Agent-readiness: Brian Scanlan’s CLI at Intercom lets an agent sign up, verify its own email by reading Gmail, and finish install with no human in the loop. He walked through the broader playbook on Lenny’s How I AI: if you don’t build the agent-friendly path, your customers’ agents brute-force your website, burn tokens, get frustrated, and build the workaround themselves. The signup form is a machine-to-machine interface now, and isitagentready.com is already grading public domains on it. This one looks the most durable, because a model provider cannot ship the agent-friendly version of someone else’s product. The owner of the surface has to do it.
The pattern across all four: the gateway is defensible only where it sits on context, policy, or surface area the provider does not control. Anywhere it doesn’t, the harness eats it.
Build one layer deeper than the platform can swallow
The window is short. Anthropic shipped a memory tool, a Skills system that loads knowledge files on demand, and an Advisor that routes between Sonnet and Opus inside a single API request. OpenAI’s File Search and Vector Stores keep getting better. Bedrock Managed Agents is now a thing. Each release pulls another piece of what used to be the builder’s stack into the provider’s surface.
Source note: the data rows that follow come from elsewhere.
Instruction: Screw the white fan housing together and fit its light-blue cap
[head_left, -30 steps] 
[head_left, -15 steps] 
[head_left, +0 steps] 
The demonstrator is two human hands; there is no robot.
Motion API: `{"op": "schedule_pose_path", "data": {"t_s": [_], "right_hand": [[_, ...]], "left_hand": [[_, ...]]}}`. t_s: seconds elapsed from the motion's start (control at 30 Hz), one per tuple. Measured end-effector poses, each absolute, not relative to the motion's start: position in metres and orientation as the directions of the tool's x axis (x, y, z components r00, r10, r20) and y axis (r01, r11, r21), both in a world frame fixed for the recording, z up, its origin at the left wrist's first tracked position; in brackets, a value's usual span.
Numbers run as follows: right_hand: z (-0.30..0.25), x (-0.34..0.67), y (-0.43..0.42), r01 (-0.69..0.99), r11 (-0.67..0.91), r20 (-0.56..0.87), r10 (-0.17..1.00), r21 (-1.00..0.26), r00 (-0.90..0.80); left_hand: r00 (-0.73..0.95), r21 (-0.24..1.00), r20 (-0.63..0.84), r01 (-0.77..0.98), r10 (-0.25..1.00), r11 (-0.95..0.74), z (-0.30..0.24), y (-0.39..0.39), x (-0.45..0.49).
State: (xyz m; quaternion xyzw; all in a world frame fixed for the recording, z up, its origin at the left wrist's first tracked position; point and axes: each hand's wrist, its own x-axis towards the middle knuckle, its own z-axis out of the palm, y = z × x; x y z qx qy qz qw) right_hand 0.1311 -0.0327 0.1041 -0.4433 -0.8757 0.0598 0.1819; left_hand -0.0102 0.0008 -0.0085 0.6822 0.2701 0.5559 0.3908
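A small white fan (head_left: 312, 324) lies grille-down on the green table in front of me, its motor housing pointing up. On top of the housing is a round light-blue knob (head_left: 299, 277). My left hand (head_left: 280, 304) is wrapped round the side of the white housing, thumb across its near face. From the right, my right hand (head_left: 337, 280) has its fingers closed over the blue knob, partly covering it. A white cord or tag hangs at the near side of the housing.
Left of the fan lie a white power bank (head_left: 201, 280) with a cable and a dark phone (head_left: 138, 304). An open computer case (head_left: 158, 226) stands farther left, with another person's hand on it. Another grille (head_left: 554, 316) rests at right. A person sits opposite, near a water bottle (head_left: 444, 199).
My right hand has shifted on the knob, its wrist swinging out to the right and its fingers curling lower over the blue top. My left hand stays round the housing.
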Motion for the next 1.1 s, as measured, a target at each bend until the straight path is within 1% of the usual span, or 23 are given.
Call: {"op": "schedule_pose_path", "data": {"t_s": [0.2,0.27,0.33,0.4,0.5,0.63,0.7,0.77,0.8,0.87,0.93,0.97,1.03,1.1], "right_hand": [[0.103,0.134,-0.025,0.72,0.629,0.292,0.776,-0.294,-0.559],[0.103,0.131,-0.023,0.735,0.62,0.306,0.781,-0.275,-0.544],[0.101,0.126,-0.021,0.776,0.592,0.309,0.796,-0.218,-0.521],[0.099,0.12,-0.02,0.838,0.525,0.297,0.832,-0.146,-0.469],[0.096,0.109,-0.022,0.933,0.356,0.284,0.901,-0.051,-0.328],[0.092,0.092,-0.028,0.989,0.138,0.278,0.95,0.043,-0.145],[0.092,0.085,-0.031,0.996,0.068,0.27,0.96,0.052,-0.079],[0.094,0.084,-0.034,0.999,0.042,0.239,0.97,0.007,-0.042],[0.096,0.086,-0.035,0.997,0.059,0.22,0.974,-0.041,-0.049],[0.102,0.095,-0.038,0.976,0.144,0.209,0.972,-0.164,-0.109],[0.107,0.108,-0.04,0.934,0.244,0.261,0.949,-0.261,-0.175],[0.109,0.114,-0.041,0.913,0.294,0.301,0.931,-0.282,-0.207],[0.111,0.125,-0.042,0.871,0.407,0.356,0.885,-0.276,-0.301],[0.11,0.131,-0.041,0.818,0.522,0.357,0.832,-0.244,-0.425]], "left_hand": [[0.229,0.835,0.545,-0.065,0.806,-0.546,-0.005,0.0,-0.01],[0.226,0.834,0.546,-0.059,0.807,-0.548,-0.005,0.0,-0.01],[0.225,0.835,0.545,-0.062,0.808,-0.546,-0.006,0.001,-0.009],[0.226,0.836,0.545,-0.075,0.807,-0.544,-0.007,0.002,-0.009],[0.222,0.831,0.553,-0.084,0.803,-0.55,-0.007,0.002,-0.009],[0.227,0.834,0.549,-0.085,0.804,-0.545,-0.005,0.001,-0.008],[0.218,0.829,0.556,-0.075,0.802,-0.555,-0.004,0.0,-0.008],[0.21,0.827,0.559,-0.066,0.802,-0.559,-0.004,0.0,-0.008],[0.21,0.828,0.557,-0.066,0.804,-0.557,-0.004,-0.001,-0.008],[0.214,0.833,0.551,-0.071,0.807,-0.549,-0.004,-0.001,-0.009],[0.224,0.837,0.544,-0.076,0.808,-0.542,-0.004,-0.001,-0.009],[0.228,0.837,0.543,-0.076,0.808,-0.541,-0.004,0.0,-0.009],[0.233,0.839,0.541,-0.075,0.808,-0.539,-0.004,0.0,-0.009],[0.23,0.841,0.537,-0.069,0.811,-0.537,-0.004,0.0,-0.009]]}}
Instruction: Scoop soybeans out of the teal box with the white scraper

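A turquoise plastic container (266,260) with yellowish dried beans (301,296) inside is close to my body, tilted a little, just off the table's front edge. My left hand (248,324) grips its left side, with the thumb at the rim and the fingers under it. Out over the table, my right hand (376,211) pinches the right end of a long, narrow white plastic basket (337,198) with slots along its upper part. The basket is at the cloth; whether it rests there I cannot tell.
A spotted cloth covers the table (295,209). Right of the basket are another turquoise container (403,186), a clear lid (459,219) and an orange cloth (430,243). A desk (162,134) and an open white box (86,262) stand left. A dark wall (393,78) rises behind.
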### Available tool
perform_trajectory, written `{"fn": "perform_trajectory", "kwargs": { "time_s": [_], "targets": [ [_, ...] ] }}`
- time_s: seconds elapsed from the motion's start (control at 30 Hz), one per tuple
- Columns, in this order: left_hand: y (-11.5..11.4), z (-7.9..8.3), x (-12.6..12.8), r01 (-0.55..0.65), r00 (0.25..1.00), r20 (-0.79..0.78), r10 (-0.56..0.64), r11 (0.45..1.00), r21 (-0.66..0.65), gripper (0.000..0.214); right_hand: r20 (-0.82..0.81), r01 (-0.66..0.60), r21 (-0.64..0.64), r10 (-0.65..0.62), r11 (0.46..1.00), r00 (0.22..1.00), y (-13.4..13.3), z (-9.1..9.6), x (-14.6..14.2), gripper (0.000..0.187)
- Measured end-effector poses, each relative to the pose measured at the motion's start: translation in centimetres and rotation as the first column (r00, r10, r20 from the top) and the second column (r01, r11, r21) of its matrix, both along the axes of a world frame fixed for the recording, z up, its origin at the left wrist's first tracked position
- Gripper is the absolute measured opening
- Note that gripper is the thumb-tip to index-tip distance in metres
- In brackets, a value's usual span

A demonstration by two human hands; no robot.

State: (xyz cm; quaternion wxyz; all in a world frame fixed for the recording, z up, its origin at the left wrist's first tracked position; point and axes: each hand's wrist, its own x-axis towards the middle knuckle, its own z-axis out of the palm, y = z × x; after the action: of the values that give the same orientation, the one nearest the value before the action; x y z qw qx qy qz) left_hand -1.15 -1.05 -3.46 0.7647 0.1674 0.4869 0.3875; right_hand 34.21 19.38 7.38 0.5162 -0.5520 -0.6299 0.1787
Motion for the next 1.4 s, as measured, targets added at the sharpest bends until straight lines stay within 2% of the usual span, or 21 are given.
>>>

The teams that win the next 12 to 18 months are the ones who own pieces the providers cannot absorb without breaking their own neutrality. The routing policy across providers, not just inside one. The retrieval pipeline tuned to a domain corpus the platform doesn’t have access to. The reliability runtime that sits between an agent and a tool surface no one provider controls. The agent-friendly product surface that turns your own users’ agents into customers instead of bots brute-forcing the signup form.
Margin used to live in the model. It moved out two weeks ago. The next twelve months are about who builds fast enough to plant flags one layer deeper than the platform can swallow on its next release.
The model is the commodity. The gateway is the company.